> EXERCISE PROMPT
Report every line below that has the string "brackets" in it.

(DATASET Opens)

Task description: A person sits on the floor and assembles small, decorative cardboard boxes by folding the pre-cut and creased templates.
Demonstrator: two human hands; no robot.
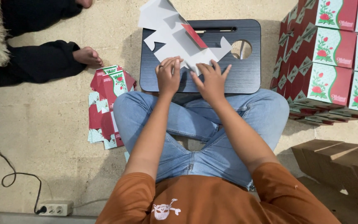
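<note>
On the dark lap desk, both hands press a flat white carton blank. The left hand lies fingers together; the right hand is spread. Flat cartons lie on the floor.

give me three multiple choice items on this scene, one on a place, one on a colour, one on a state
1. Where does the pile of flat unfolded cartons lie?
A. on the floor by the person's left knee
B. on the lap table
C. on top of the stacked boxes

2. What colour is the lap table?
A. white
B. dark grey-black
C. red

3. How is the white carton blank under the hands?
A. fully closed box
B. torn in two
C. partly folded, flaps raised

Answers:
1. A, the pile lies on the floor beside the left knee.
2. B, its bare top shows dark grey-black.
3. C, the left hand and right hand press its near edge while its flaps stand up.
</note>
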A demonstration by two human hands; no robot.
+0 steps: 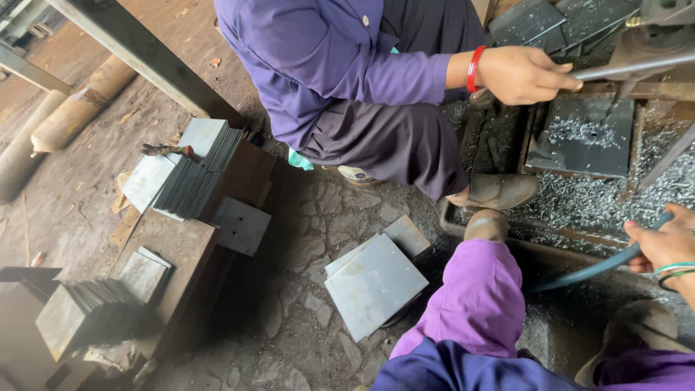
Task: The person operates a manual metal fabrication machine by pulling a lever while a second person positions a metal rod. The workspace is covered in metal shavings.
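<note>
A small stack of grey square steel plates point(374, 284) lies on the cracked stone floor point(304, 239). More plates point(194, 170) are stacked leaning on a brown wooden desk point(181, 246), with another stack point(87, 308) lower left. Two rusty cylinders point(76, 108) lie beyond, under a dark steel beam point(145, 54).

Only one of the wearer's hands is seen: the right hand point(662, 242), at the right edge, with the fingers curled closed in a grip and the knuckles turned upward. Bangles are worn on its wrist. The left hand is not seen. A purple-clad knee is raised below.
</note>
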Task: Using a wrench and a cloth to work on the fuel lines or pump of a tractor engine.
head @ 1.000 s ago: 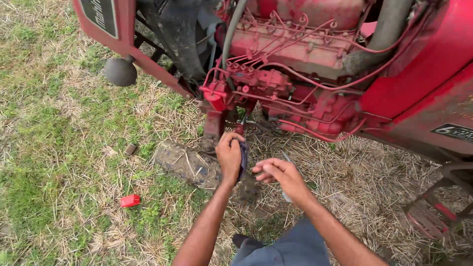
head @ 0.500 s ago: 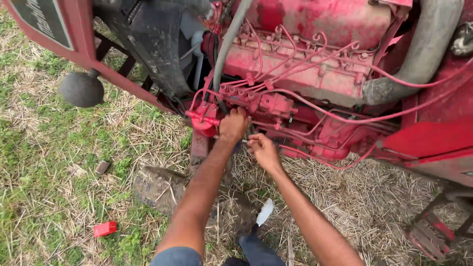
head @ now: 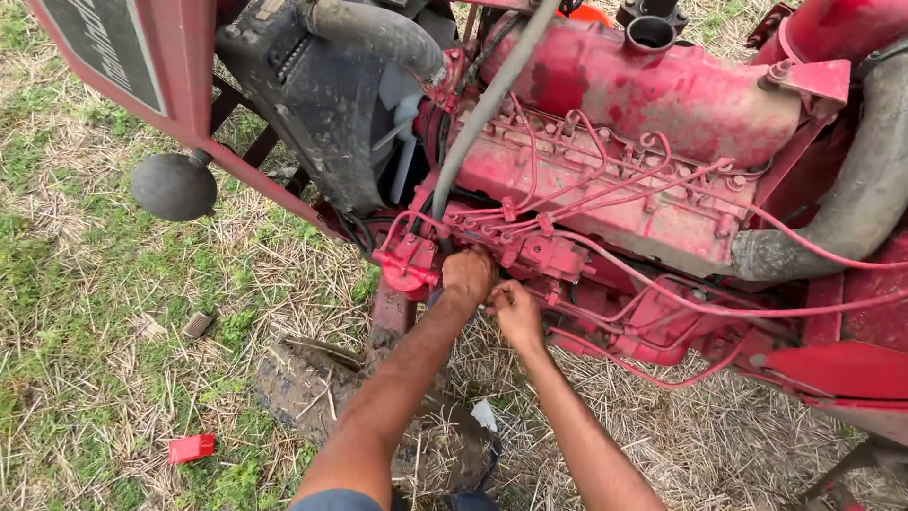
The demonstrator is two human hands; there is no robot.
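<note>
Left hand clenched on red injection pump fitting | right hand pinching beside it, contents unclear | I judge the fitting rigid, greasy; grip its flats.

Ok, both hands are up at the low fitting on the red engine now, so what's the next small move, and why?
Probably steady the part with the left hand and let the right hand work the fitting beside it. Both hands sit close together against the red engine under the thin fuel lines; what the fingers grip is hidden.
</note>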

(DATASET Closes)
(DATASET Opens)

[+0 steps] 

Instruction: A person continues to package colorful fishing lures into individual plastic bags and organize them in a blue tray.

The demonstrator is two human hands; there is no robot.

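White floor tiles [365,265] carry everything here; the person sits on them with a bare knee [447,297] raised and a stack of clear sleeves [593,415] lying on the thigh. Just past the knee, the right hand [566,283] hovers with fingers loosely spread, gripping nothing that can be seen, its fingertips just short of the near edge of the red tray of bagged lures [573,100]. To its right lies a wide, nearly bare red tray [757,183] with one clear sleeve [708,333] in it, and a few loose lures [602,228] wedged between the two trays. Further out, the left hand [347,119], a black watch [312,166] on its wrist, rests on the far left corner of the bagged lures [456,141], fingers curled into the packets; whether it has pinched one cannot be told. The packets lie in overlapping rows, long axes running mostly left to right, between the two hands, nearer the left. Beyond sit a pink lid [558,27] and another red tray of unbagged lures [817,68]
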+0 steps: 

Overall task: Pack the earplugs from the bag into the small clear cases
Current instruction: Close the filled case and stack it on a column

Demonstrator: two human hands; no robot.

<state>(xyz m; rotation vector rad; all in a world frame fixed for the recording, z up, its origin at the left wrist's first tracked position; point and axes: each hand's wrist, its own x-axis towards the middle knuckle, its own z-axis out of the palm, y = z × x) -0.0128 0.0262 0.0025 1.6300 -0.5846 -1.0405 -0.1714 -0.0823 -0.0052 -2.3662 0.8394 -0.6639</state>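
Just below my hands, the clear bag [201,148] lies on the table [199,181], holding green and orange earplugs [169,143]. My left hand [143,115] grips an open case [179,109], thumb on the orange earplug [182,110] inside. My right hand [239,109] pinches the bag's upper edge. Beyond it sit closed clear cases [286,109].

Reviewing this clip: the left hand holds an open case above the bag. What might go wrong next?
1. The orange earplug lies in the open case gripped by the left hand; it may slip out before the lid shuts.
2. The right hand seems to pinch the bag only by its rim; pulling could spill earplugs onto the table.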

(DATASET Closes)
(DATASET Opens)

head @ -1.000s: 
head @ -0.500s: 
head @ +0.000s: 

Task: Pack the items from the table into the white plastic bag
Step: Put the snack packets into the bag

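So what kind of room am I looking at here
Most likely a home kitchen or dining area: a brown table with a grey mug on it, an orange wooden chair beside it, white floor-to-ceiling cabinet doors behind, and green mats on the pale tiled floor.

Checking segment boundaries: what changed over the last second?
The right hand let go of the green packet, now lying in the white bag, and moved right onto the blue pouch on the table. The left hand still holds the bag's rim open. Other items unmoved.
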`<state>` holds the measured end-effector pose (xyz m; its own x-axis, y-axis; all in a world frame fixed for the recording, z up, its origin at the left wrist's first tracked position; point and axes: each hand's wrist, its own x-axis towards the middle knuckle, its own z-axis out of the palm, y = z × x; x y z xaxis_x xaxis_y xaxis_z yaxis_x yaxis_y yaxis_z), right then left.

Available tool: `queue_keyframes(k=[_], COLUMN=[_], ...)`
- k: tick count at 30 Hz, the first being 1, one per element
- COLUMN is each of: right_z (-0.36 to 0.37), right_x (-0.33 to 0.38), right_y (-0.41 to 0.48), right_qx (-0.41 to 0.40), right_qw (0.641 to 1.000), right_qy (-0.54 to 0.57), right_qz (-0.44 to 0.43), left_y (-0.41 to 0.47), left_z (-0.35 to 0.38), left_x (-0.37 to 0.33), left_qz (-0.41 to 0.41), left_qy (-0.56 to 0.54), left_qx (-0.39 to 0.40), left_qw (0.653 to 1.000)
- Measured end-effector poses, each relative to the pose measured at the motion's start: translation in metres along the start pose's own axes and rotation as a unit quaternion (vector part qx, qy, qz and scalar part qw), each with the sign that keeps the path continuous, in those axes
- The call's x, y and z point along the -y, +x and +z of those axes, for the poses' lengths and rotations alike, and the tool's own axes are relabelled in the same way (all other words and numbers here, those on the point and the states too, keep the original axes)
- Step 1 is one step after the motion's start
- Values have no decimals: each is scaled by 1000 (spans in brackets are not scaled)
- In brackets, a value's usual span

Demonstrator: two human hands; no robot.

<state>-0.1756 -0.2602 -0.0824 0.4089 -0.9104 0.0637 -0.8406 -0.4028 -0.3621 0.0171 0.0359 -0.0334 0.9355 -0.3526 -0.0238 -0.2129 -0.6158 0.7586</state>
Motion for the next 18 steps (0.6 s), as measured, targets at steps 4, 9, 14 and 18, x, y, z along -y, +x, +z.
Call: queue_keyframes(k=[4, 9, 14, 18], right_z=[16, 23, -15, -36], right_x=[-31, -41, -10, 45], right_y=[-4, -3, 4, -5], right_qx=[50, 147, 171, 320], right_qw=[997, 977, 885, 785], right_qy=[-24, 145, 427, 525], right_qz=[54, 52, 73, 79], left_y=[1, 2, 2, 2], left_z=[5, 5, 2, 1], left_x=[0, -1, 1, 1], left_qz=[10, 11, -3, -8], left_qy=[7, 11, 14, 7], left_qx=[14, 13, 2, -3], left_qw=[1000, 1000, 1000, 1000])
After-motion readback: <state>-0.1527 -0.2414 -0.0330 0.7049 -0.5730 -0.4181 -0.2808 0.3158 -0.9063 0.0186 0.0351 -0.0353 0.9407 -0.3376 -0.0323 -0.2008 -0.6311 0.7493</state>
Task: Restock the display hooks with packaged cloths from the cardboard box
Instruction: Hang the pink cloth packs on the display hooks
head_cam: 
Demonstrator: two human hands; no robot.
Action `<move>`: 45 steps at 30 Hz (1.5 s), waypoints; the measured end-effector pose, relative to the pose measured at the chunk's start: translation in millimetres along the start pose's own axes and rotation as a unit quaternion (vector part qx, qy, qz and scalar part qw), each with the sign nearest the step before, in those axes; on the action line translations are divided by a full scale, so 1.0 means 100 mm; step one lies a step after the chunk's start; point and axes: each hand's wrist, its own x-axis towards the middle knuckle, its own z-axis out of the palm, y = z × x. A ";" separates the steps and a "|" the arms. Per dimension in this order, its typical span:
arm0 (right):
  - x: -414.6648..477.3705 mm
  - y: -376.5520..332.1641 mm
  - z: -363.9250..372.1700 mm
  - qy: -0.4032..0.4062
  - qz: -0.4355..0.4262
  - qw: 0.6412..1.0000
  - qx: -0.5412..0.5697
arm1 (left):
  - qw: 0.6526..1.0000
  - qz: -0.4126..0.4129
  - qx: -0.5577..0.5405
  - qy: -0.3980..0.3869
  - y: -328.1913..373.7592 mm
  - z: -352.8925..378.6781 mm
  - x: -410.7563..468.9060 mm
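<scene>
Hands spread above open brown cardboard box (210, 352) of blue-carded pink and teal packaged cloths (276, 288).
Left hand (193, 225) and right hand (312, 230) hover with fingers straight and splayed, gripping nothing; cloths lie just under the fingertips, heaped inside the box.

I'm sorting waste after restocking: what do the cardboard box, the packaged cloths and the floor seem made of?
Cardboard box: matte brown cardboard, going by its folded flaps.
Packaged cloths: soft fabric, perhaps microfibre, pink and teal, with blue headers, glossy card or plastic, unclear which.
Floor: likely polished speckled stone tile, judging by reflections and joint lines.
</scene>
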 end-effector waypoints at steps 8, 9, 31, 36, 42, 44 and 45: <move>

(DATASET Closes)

> TASK ANSWER
- Values have no decimals: each is scaled by 1000 (spans in brackets are not scaled)
- In brackets, a value's usual span

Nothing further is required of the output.